New York Supreme and/or Appellate Courts SUPREME COURT, APPELLATE TERM, SECOND DEPARTMENT, 2d, 11th and 13th JUDICIAL DISTRICTS


October 16, 2012

W.H.O. ACUPUNCTURE, P.C. AS ASSIGNEE OF BIBI GRAY AND LEROY TAISTE,
RESPONDENT,
v.
INFINITY INSURANCE COMPANY,
APPELLANT.

Appeal from an order of the Civil Court of the City of New York, Kings County (Carolyn E. Wade, J.), entered April 12, 2011.

W.H.O. Acupuncture, P.C. v Infinity Ins.

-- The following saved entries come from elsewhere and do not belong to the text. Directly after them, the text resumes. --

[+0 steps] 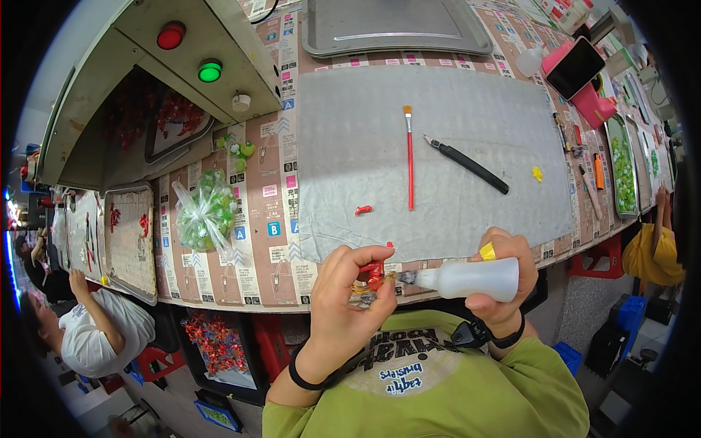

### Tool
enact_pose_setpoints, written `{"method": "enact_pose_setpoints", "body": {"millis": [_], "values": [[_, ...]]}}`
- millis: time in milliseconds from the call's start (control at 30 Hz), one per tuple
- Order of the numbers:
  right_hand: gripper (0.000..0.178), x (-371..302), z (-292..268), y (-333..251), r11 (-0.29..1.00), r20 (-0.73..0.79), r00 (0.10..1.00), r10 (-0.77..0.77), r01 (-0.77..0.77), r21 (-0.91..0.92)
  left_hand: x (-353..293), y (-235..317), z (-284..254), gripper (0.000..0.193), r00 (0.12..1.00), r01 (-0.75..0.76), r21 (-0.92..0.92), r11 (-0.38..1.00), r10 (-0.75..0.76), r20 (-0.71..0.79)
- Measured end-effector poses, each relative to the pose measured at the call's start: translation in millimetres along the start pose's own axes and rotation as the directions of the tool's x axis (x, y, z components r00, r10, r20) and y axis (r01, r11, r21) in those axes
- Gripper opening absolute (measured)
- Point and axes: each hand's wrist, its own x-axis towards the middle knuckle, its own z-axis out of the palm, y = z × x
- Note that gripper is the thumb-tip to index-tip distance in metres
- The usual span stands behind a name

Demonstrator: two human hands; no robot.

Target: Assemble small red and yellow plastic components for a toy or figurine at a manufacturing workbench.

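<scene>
My left hand [339, 288] pinches a small red plastic piece [374, 276] between thumb and fingers, at the table's near edge. My right hand [520, 288], with yellow tape round one finger, grips a white squeeze bottle [478, 280] lying sideways. The bottle's narrow nozzle points left and meets or nearly meets the red piece; actual contact is hard to tell. Beyond my hands, a grey cloth [350, 146] bears a red-handled paintbrush [410, 171], a black-handled craft knife [473, 168], another small red piece [364, 210] and a yellow scrap [537, 174].
Left stands a metal box [241, 58] with red and green lamps and red pieces inside. Near it lies a tied bag of green balls [204, 215]. A metal tray [398, 47] is at the back, a phone [576, 68] at right. A co-worker [109, 332] sits left, another right.
</scene>
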Motion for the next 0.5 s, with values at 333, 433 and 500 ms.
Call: {"method": "enact_pose_setpoints", "body": {"millis": [333, 433, 500], "values": [[0.053, 9, -22, 0, 0.967, -0.376, 0.899, 0.225, -0.157, 0.202, 1, 0, 4, 0.041, 0.999, 0.028, -0.11, 0.994, -0.03, -0.023], [0.051, 23, -52, 14, 0.945, -0.423, 0.846, 0.326, -0.272, 0.184, 0, -4, 1, 0.058, 0.997, 0.074, -0.103, 0.992, -0.077, -0.024], [0.047, 27, -78, 34, 0.95, -0.46, 0.831, 0.312, -0.272, 0.153, -1, -4, 1, 0.06, 0.986, 0.146, -0.238, 0.96, -0.161, -0.046]]}}
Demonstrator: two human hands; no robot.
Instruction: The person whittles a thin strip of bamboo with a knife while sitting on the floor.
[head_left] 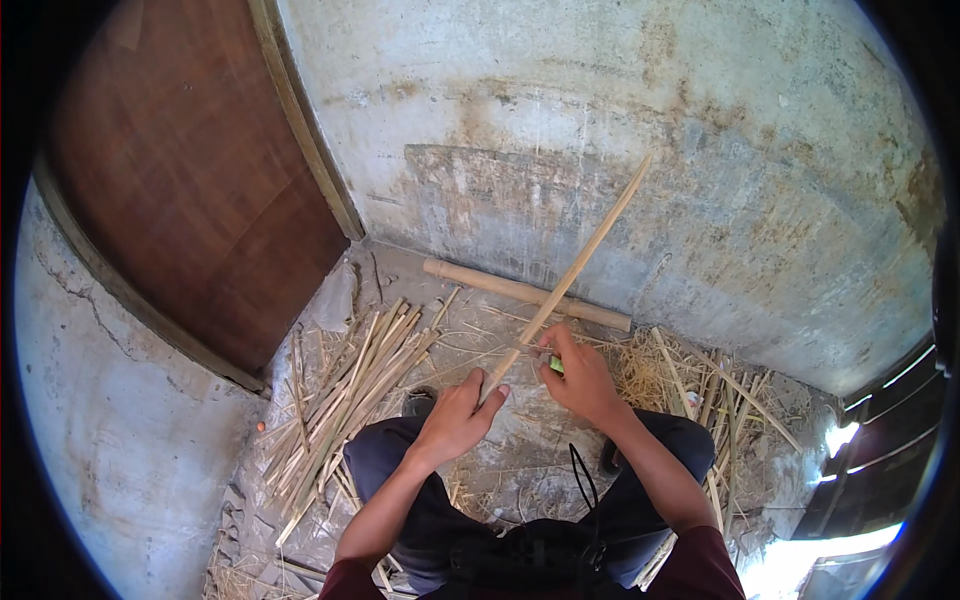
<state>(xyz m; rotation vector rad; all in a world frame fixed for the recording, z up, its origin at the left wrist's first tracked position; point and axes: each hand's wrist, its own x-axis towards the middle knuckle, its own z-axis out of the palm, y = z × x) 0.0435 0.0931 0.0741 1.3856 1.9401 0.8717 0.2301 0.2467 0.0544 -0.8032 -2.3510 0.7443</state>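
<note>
A long, pale bamboo strip (pixel 585 255) slants up and away to the right, narrowing toward its far end. My left hand (pixel 461 416) is closed around its near end, thumb along the strip. Just right of the strip, my right hand (pixel 584 380) is closed on a small green-handled knife (pixel 556 365). Its blade is hard to make out where it meets the strip, close to my fingers. Both hands are over the floor between my bent knees.
Bamboo strips (pixel 350 400) lie piled at left; shavings (pixel 645 375) and more strips (pixel 735 410) are at right. A thick bamboo pole (pixel 500 283) rests along the foot of the stained wall (pixel 600 90). A brown door (pixel 190 170) stands at far left.
</note>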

Co.

Appellate Term, Second Department

Published by New York State Law Reporting Bureau pursuant to Judiciary Law § 431.

This opinion is uncorrected and will not be published in the printed Official Reports.

Decided on October 16, 2012

PRESENT: PESCE, P.J., WESTON and RIOS, JJ

The order granted plaintiff's motion for summary judgment and denied defendant's cross motion for summary judgment dismissing the complaint.

ORDERED that the order is affirmed, with $25 costs.

In this action by a provider to recover assigned first-party no-fault benefits, plaintiff moved for summary judgment, and defendant cross-moved for summary judgment dismissing the complaint on the ground of lack of coverage due to the rescission of the automobile insurance policy in question, arguing that a conflict of law analysis required the application of Connecticut law. The Civil Court granted plaintiff's motion and denied defendant's cross motion.

Defendant issued the insurance policy in Connecticut to the insured, who purportedly resided in Connecticut, for a vehicle which was purportedly garaged in Connecticut. The only connection between the policy and New York is that the third-party assignors were injured while riding in the insured's vehicle in New York. Consequently, we find that Connecticut law is controlling under New York's conflict of law rules (see Matter of Government Empls. Ins. Co. v Nichols, 8 AD3d 564 [2004]; Matter of Eagle Ins. Co. v Singletary, 279 AD2d 56, 58 [2000]).

Although Connecticut law provides for a common law right to retroactively rescind an automobile insurance policy, in the case of Munroe v Great American Ins. Co. (234 Conn 182, 193, 661 A2d 581 [1995]), the Connecticut Supreme Court held that the Connecticut Legislature did not intend that an insurer's common law right of rescission as to innocent third-party victims, such as involved herein, survive the enactment of the Connecticut automobile insurance statutes. Therefore, any retroactive rescission of the subject insurance policy did not affect the rights of the innocent third-party assignors, and defendant's cross motion for summary judgment dismissing the complaint on the ground of lack on coverage due to the retroactive rescission of the automobile insurance policy was properly denied. Accordingly, as defendant raises no issue with respect to plaintiff's prima facie showing upon its motion for summary judgment, the order is affirmed.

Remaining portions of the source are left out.